◆ WHAT IS NEEDED
With pictures left out, set down every record word for word.

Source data
+++

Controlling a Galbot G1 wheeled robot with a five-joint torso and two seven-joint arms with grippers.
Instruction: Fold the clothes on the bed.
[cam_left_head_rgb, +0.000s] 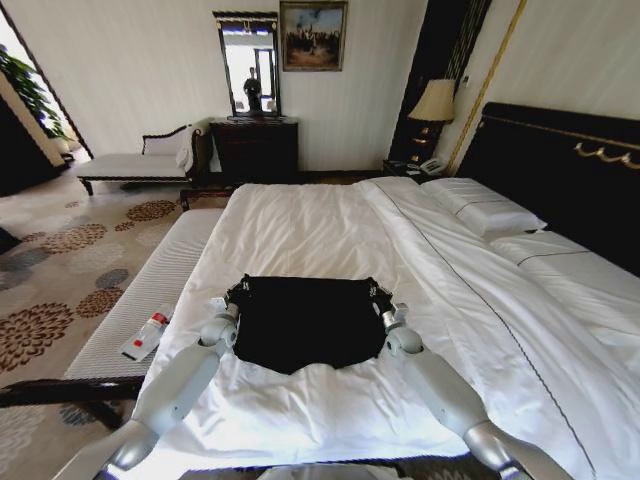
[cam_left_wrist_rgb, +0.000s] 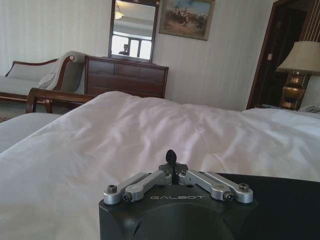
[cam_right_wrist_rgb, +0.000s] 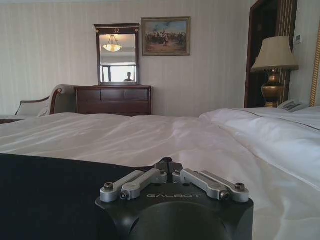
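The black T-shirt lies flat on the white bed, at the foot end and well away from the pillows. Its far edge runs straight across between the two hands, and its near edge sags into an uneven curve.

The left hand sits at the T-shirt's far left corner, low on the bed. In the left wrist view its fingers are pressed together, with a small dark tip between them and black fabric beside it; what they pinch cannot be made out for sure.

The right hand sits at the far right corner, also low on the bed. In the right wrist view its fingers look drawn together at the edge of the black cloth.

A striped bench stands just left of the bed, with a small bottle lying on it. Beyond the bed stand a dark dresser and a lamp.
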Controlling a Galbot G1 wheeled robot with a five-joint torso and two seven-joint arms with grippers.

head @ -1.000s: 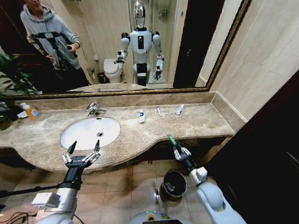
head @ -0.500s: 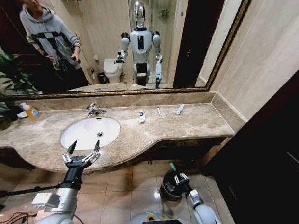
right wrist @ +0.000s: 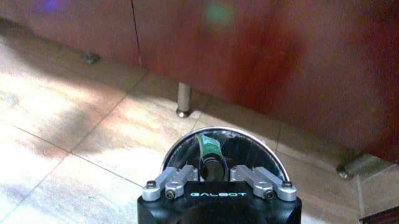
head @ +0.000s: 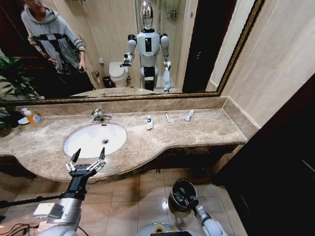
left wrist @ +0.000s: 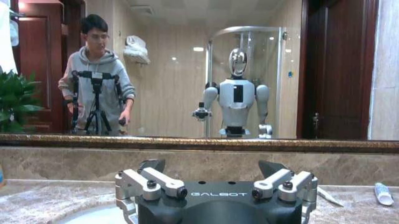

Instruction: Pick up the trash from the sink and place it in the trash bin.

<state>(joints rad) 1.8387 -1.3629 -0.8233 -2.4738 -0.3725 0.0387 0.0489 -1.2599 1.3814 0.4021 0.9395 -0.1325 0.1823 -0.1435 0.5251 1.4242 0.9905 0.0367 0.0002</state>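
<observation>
Holding dark-green tube (right wrist: 210, 148) pinched in right gripper (right wrist: 215, 173) over trash bin (right wrist: 265, 150), not dropped yet (left gripper (head: 86, 163) spread wide, empty, at sink (head: 85, 140) edge); three toiletries (head: 149, 122) left on marble counter (head: 209, 127).

Both grippers share one build: a black housing lettered GALBOT in white, silver metal finger links fastened with dark round screws, and black pointed fingertips. This applies to the left gripper (left wrist: 215, 170) and the right gripper (right wrist: 213, 168). The forearms are light grey with rounded shells.
</observation>
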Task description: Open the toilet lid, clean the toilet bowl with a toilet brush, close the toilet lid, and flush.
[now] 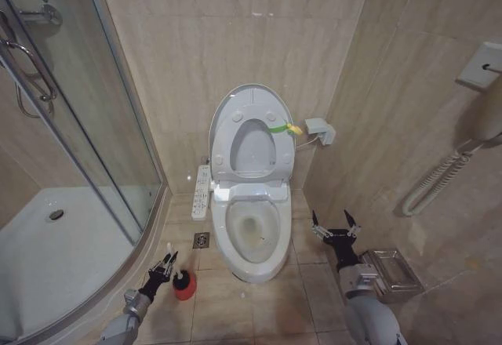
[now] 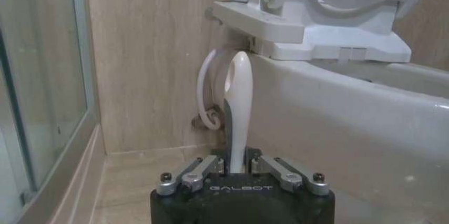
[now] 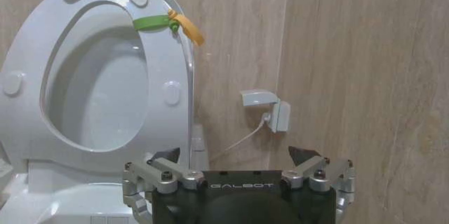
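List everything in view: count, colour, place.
toilet lid: 1, white, raised against wall, yellow-green loop at edge
seat: 1, white, raised
toilet bowl: 1, white, centre, open
button panel: 1, white, bowl's left side
toilet brush: 1, white handle, upright in red holder
floor drain: 1, metal, left of bowl
shower glass: 1, far left
left tool: shut on brush handle
right tool: open, right of bowl
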You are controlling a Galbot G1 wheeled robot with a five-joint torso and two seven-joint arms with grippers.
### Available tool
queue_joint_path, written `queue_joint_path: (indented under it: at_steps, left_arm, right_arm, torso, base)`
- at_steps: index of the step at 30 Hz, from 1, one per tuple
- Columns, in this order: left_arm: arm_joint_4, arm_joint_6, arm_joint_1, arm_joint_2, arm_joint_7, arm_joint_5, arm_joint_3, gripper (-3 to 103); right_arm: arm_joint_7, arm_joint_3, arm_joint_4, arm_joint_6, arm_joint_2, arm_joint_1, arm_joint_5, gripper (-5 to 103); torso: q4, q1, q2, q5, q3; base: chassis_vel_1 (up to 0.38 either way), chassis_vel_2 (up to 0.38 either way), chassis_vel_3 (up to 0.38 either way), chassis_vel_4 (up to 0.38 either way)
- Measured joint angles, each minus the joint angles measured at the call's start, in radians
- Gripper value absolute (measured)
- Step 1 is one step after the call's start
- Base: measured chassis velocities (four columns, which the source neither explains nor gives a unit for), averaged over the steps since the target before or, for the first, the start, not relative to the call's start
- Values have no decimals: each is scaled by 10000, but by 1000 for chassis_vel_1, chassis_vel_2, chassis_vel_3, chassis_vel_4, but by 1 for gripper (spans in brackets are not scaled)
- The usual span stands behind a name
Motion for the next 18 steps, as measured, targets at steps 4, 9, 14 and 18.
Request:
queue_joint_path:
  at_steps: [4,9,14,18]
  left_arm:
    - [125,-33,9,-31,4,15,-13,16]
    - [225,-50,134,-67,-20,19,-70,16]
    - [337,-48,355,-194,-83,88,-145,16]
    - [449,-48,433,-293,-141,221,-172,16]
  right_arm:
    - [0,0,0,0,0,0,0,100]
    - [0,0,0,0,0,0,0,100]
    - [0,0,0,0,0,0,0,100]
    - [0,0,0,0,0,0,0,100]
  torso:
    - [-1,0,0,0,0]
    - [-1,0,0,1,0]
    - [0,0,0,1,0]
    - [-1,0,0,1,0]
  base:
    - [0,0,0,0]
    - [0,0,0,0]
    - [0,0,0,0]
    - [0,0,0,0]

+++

◆ RESPONSE TO THIS TASK
Controlling a Galbot G1 wheeled robot with a five-joint torso and two seven-joint arms with grippers.
Instruction: Fold the clothes on the bed.
[cam_left_head_rgb, +0.000s] 
[cam_left_wrist_rgb, +0.000s] 
[cam_right_wrist_rgb, +0.000s] 
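The black T-shirt lies flat on the white bed, at the foot end and well away from the pillows. Its far edge runs straight across between the two hands, and its near edge sags into an uneven curve.

The left hand sits at the T-shirt's far left corner, low on the bed. In the left wrist view its fingers are pressed together, with a small dark tip between them and black fabric beside it; what they pinch cannot be made out for sure.

The right hand sits at the far right corner, also low on the bed. In the right wrist view its fingers look drawn together at the edge of the black cloth.

A striped bench stands just left of the bed, with a small bottle lying on it. Beyond the bed stand a dark dresser and a lamp.
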Controlling a Galbot G1 wheeled robot with a five-joint torso and two seven-joint arms with grippers.

head @ -1.000s: 
head @ -0.500s: 
right wrist @ +0.000s: 
head @ +0.000s: 
left wrist @ +0.000s: 

Instruction: Pick up the trash from the sink and place it in the trash bin.

<state>(joints rad) 1.8387 -1.3629 -0.8233 -2.4738 -0.3725 0.0387 0.0489 -1.2599 1.3814 0.4021 0.9395 -0.1325 0.1823 -0.1435 0.5251 1.4242 0.9905 0.0367 0.0002</state>
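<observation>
Holding dark-green tube (right wrist: 210, 148) pinched in right gripper (right wrist: 215, 173) over trash bin (right wrist: 265, 150), not dropped yet (left gripper (head: 86, 163) spread wide, empty, at sink (head: 85, 140) edge); three toiletries (head: 149, 122) left on marble counter (head: 209, 127).

Both grippers share one build: a black housing lettered GALBOT in white, silver metal finger links fastened with dark round screws, and black pointed fingertips. This applies to the left gripper (left wrist: 215, 170) and the right gripper (right wrist: 213, 168). The forearms are light grey with rounded shells.
</observation>
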Task description: Open the toilet lid, clean the toilet bowl with a toilet brush, close the toilet lid, and flush.
[now] 
[now] 
[now] 
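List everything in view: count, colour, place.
toilet lid: 1, white, raised against wall, yellow-green loop at edge
seat: 1, white, raised
toilet bowl: 1, white, centre, open
button panel: 1, white, bowl's left side
toilet brush: 1, white handle, upright in red holder
floor drain: 1, metal, left of bowl
shower glass: 1, far left
left tool: shut on brush handle
right tool: open, right of bowl
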You are controlling a Galbot G1 wheeled robot with a five-joint torso and two seven-joint arms with grippers.
### Available tool
queue_joint_path, written `queue_joint_path: (indented under it: at_steps, left_arm, right_arm, torso, base)`
- at_steps: index of the step at 30 Hz, from 1, one per tuple
- Columns, in this order: left_arm: arm_joint_4, arm_joint_6, arm_joint_1, arm_joint_2, arm_joint_7, arm_joint_5, arm_joint_3, gripper (-3 to 103); right_arm: arm_joint_7, arm_joint_3, arm_joint_4, arm_joint_6, arm_joint_2, arm_joint_1, arm_joint_5, gripper (-5 to 103); torso: q4, q1, q2, q5, q3; base: chassis_vel_1 (up to 0.38 either way), chassis_vel_2 (up to 0.38 either way), chassis_vel_3 (up to 0.38 either way), chassis_vel_4 (up to 0.38 either way)
- Measured joint angles, each minus the joint angles measured at the call's start, in radians
- Gripper value absolute (measured)
- Step 1 is one step after the call's start
- Base: measured chassis velocities (four columns, which the source neither explains nor gives a unit for), averaged over the steps since the target before or, for the first, the start, not relative to the call's start
- Values have no decimals: each is scaled by 10000, but by 1000 for chassis_vel_1, chassis_vel_2, chassis_vel_3, chassis_vel_4, but by 1 for gripper (spans in brackets are not scaled)
- The usual span stands behind a name
Motion for the next 18 steps, as measured, targets at steps 4, 9, 14 and 18.
Request:
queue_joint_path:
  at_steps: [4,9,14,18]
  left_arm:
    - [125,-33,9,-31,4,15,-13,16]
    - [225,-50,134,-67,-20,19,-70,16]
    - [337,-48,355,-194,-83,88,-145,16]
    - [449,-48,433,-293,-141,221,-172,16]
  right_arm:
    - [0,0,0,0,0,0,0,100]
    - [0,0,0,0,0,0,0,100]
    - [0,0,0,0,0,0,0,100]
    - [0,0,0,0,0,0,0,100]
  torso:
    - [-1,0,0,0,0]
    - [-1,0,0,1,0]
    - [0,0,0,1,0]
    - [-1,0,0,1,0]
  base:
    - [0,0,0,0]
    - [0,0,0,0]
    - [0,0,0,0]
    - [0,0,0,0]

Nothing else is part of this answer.